Using a subscription model with clients, it uses the fees paid in to compensate maintainers of open source projects that don’t have a sponsor company behind them.

Tidelift announced:

  • The subscription database monitors 3 million open source projects.
  • It provides assurances for more than 1,000 of the most popular community-led open source projects, and maintainers can earn income from more than 4,000 projects across the JavaScript, Python, PHP, Ruby, Java, and .NET ecosystems.
  • Subscription now includes open source dependency analysis with identification and resolution of security, licensing, and maintenance issues in direct partnership with open source maintainers.

“We’re partnering with creators and maintainers of a vast array of community-led open source projects to introduce the concept of managed open source, where organizations can save time and reduce risk by paying Tidelift’s participating maintainers to ensure their packages meet uniform and comprehensive commercial standards,” Fischer said.

While companies often no longer maintain servers or databases in-house, “in most cases application development teams are still incurring all the pain and energy of maintaining their open source components themselves,” said Donald Fischer, Tidelift co-founder and CEO.

“We’re trying to let them get that off their plate as well.

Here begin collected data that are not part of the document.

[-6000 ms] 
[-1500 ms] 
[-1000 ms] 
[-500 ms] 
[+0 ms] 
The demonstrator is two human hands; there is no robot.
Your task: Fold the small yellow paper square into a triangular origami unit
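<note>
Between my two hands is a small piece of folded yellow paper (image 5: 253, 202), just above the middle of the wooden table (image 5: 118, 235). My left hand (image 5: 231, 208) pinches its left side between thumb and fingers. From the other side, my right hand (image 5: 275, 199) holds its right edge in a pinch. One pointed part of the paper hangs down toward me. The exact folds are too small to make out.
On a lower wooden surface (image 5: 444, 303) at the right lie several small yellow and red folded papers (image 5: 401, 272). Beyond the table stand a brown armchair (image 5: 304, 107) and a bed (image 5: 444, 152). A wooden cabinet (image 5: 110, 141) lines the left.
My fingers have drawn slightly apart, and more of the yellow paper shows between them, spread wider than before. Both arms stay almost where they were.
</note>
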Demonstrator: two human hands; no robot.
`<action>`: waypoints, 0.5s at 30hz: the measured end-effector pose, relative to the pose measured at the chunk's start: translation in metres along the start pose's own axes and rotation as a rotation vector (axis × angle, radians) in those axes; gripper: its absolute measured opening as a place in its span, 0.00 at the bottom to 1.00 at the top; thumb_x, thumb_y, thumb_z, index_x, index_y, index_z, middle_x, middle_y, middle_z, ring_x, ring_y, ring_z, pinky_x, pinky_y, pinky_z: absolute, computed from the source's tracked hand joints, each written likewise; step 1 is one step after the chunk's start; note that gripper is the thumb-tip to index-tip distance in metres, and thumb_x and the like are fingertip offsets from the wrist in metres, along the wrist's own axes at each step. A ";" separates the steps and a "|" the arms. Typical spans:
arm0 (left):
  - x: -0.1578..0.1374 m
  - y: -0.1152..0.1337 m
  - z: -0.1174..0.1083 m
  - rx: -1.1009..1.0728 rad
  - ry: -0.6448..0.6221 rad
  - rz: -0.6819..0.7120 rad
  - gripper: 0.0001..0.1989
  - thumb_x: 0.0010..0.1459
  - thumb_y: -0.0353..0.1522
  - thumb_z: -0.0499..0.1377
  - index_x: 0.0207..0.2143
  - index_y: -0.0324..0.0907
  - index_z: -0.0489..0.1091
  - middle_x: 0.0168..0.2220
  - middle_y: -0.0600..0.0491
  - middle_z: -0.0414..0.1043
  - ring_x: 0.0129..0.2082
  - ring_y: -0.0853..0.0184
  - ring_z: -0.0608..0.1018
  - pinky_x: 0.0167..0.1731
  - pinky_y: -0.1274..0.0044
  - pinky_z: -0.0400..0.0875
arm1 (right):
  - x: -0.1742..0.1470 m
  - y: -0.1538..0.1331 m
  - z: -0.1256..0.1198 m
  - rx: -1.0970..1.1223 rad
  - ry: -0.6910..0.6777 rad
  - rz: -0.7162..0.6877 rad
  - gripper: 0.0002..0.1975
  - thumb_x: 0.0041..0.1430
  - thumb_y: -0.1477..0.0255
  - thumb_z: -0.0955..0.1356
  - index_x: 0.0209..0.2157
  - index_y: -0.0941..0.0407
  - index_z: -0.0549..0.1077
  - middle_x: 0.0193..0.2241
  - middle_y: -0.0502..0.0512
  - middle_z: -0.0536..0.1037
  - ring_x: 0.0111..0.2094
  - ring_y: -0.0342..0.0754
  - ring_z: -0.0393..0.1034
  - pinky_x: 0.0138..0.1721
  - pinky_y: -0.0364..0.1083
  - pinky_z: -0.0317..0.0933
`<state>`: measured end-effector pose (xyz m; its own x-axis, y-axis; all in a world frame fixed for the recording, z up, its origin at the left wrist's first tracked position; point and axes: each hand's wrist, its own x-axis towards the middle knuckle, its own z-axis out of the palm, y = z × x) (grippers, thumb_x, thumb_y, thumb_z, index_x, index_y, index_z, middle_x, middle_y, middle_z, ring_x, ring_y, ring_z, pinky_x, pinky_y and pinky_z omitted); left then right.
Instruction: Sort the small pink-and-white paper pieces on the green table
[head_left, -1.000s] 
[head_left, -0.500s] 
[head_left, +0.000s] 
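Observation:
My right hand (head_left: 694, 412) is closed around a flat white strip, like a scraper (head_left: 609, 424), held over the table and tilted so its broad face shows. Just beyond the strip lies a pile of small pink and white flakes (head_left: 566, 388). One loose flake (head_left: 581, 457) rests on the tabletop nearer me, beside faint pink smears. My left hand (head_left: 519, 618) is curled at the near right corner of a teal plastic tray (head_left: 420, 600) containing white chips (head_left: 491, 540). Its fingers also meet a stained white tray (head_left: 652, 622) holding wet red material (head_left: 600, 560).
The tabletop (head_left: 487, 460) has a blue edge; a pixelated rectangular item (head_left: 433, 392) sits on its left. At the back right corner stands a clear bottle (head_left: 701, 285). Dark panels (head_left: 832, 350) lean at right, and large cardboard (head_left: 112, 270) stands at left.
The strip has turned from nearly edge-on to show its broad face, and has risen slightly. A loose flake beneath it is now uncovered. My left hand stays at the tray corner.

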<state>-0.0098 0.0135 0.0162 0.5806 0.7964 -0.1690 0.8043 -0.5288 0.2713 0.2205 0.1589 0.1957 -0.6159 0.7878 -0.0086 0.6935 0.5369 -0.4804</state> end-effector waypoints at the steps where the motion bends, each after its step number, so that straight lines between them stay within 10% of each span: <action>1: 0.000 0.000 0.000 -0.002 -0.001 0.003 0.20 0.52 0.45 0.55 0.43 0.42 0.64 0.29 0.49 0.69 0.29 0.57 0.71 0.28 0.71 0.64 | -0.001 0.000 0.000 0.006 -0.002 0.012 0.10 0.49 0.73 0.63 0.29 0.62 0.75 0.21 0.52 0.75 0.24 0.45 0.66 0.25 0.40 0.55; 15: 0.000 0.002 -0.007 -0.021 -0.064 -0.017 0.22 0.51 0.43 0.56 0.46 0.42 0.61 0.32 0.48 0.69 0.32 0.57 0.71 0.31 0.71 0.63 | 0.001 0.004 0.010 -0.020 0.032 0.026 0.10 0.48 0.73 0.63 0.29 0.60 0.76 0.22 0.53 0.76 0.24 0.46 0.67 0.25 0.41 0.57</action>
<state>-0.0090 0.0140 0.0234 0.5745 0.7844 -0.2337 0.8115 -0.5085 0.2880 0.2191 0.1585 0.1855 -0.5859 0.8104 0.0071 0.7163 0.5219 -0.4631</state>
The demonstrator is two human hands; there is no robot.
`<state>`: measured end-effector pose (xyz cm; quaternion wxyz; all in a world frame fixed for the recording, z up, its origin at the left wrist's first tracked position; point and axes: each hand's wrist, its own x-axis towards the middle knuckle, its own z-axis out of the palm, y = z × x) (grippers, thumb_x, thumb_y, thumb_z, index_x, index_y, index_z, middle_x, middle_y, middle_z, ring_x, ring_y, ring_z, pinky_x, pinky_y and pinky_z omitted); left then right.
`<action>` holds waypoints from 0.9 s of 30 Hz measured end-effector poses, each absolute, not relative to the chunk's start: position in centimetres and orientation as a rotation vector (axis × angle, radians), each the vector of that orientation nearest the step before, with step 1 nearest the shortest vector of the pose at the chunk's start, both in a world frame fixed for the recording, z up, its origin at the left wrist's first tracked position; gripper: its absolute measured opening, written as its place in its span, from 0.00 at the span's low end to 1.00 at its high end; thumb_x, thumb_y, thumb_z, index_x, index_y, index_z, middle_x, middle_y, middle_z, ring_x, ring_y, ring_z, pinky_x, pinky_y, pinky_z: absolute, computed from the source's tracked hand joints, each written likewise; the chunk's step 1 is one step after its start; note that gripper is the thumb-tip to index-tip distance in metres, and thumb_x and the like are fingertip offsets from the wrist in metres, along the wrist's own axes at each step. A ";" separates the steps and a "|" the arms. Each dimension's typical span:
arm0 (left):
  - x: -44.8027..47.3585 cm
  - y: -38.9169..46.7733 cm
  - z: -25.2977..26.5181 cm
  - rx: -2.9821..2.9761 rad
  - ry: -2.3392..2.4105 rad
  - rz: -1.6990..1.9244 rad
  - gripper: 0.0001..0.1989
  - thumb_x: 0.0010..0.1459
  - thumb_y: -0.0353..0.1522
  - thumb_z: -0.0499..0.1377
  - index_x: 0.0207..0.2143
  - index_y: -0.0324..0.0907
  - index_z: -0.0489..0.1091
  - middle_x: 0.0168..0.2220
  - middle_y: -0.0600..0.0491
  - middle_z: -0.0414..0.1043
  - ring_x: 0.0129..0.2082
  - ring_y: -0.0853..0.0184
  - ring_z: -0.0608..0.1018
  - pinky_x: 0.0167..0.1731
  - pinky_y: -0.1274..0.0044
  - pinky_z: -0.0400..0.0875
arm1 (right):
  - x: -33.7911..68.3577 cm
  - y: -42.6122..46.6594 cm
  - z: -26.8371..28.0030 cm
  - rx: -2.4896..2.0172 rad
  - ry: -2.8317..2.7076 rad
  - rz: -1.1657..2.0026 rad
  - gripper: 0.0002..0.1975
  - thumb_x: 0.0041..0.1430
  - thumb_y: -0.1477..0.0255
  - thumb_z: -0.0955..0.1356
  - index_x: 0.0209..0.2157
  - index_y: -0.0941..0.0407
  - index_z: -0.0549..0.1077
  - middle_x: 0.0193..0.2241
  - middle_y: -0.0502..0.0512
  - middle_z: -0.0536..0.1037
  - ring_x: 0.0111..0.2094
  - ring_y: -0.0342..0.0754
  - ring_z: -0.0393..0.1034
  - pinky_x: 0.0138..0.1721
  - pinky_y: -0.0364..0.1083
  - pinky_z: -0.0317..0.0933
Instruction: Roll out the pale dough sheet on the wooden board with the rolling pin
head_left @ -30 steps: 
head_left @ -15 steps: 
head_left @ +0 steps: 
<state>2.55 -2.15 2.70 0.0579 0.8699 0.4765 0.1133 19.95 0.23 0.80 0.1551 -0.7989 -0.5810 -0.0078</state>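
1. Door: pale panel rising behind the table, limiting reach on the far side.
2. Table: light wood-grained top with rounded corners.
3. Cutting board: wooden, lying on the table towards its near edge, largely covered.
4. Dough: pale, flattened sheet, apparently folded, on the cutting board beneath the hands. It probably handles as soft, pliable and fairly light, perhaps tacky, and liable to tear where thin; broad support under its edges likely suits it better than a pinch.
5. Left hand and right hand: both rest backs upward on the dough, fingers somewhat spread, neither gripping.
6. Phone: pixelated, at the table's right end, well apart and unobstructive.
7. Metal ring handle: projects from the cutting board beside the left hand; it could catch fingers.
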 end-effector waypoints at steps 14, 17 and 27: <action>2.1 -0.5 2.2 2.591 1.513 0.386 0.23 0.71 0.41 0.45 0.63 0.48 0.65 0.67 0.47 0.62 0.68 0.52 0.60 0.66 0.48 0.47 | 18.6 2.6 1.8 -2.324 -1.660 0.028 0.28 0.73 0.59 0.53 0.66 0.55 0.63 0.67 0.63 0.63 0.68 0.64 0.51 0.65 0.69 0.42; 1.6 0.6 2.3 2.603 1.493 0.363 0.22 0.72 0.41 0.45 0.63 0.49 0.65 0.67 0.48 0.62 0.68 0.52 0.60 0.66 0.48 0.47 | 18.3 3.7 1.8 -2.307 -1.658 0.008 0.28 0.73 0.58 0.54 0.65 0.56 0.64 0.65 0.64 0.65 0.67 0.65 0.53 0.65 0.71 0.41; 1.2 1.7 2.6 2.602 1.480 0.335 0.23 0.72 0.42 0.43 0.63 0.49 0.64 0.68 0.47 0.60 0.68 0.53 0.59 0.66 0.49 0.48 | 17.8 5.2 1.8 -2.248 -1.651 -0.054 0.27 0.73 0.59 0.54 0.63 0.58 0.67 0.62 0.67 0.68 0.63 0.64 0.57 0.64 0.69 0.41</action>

It lets your developers work on your application, not the pieces going into it, but still have confidence that those pieces are secure, the licensing is locked down, they’re being actively maintained and they’re going to keep working.”

The New Stack analyst Lawrence Hecht reported previously that poor documentation and a negative track record for security are among the top reasons companies do not use an open source technology. And that nearly 75% of developers spend more than 10 hours a month handling open source vulnerabilities.

While it’s still too early for maintainers to quit their day jobs, Tidelift compensation is growing.

“Our largest payout for individual open source packages is in the neighborhood of $30,000 and you can maintain more than one package. … That’s really the end game with Tidelift…. We think there should be this new job category in the world — a full-time open source maintainer, where you’re not just moonlighting or it’s a side [part] of your day job. That should be people’s day job,” Fischer said.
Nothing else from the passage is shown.